I see resurrection when it shines through something common—nature’s bloom, new ideas, extraneous acts of kindness, children at play, transcendent music, art, and words of poetry and prose. For something to signal resurrection to me it must lift my soul in surprise recognition of Life even where it might not belong—like in death, dying, sin, suffering or evil.

On All Saint’s Day (November 1) Christians let resurrection light shine through the dead we no longer see but sense and through the embodied living we do see, touch, hear and applaud, mostly through infants whom we baptize into the life and death of Christ. Nonsensically, we do this all in one breath. On this day, other feast days, and through the fifty days of Easter we light a paschal (Easter) candle—a resurrection light.
Most paschal candles would be dwarfed by Kozuru’s Rising Column. Wouldn’t it be splendid to have a huge symbol of resurrection in our midst all the time?  We’d never forget resurrection life. We can’t afford such grandeur, of course, but we can’t afford to forget resurrection either.

It is my intuition that the Christian church has devoted some fifty years of energy making sure the Eucharist returns to the center of our Sunday liturgy. The altar and the lectern are the upfront focuses, well dressed and lit. Everyone looks to these. Less so the font. I'd like to visually beef up baptism and the font? 

Eucharist and Baptism are the two sacraments Jesus ordained when he was alive, according to New Testament  recollections. Baptism ushers one into the faith of Christ, and Eucharist provides regular nourishment and strength for being a Christian: practicing the faith OF Jesus—not at all the same as belief IN Jesus. When you practice the faith OF Jesus, light shines through you.
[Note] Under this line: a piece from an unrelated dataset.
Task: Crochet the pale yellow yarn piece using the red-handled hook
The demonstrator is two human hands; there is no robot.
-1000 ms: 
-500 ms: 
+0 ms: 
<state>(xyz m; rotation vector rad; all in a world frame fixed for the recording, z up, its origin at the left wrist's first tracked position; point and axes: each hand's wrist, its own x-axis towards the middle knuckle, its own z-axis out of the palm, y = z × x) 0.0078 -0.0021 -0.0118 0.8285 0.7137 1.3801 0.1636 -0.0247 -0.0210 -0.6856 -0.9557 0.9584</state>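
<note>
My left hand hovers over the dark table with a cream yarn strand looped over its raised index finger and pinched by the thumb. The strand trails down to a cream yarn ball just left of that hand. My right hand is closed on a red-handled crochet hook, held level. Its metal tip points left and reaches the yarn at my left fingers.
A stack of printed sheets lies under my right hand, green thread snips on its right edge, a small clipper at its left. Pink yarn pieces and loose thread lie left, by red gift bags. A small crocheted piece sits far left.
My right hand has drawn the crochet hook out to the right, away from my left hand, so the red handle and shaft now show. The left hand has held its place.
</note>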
Wouldn’t it be fine to have a paschal candle stand more prominent—one so big and central you couldn’t miss it, lit or unlit?  So big you can’t forget you are Christian—sealed with the Holy Spirit in Baptism and marked as Christ’s own forever— and what a huge gift that is.

I wish many things all the time, and pray for at least half of them half the time. Some come true. 

When I saw this enormous sculpture my heart leapt and said, YES. Its towering red magnificence announced to me the presence of God. Just the sight of it knocked my socks off, jarred me into remembering my baptismal promises and how I will keep them—every day as my baptismal day. 

I need jarring. Therefore, my humble photo will now live on my home altar. It gives me hope.